In this steering assist control process, the torque detection value T and the vehicle speed detection value V are read (steps S1 and S2), and the steering assist current command value calculation map is calculated based on the torque detection value T and the vehicle speed detection value V. The steering assist current command value Iref is calculated with reference to (step S3).
Next, the motor current detection value Imd is read (step S4), the motor current detection value Imd is subtracted from the steering assist current command value Iref to calculate a current deviation ΔI (step S5), and the calculated current deviation ΔI is PI current controlled. Processing is performed to calculate the motor current Imt (step S6), and the calculated motor current Imt is output to the motor drive circuit 17, so that the electric motor 12 generates a steering assist force according to the torque detection value T. Drive control.

Then, a steering assist force corresponding to the steering torque generated by the electric motor 12 is transmitted to the output shaft 2 b via the reduction gear 10.
At this time, in a so-called stationary state in which the steering wheel 1 is steered while the vehicle is stopped, a large steering with a small torque detection value T is caused by a large gradient of a characteristic line of a steering assist current command value calculation map (not shown). Since the auxiliary current command value Iref is calculated, a large steering assist force can be generated by the electric motor 12 to perform light steering.

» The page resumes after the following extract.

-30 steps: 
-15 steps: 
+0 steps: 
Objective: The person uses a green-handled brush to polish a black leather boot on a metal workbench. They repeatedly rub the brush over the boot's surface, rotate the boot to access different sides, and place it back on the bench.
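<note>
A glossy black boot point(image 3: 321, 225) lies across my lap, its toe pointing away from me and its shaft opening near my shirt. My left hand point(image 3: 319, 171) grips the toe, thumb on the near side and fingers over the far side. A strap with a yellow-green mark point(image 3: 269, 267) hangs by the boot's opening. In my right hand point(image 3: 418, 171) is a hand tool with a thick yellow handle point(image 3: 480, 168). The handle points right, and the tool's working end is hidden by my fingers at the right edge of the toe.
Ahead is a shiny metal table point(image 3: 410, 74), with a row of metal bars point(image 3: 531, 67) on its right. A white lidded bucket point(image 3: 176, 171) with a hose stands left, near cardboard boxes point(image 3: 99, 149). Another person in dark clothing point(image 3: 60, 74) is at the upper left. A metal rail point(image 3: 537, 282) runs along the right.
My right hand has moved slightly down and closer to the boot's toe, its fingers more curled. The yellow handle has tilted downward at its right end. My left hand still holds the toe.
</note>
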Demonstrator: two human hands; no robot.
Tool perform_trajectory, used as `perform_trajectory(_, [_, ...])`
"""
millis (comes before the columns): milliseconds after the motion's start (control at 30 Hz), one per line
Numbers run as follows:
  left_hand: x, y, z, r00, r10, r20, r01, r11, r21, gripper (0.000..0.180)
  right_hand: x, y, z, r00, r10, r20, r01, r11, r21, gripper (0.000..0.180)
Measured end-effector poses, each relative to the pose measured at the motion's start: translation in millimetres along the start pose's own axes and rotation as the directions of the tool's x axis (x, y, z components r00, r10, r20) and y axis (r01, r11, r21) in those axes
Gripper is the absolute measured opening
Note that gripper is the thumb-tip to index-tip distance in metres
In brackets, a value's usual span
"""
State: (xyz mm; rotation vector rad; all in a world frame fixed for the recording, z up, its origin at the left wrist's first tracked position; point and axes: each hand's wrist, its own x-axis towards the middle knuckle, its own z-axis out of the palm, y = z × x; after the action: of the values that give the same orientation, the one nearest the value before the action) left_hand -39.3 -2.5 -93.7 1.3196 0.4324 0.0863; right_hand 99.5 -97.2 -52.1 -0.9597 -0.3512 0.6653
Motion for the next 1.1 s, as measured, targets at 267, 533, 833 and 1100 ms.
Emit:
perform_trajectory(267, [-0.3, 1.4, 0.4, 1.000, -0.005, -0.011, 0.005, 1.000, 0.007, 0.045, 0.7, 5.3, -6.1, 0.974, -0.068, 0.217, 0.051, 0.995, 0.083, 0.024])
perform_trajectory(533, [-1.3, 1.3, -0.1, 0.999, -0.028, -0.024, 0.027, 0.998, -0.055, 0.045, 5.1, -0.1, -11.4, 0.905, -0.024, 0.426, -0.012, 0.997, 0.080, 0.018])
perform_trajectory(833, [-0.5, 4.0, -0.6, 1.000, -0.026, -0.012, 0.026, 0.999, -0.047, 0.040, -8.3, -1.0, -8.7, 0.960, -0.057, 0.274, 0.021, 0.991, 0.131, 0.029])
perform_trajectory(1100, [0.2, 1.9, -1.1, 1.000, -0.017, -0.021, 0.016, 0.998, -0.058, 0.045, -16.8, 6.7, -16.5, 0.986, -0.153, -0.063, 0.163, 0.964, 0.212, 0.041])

On the other hand, when the vehicle starts and reaches a predetermined vehicle speed or more, the gradient of the characteristic line of the steering assist command value calculation map becomes small, so that a small steering assist command value Iref is calculated even with a large torque detection value T. The steering assist force generated at 12 is reduced, and the steering of the steering wheel 1 can be suppressed from becoming too light and optimal steering can be performed.
On the other hand, when the controller 13 is powered on, the central processing unit 15b of the microcomputer 15 boots the storage abnormality detection program stored in the first storage area 21 of the flash ROM 15c, and the storage abnormality is detected. Perform detection processing. In this memory abnormality detection process, an addition value SUM0 of the first storage area 21 storing application programs such as a steering assist control program and a memory abnormality detection program is calculated, and the calculated SUM0 and a preset normal application program are calculated. It is determined whether or not the added value SUMs matches, and if both match, it is determined that the application program stored in the first storage area 21 is normal, and the steering assist control program is read. Then, execution of the steering assist control process described above is started.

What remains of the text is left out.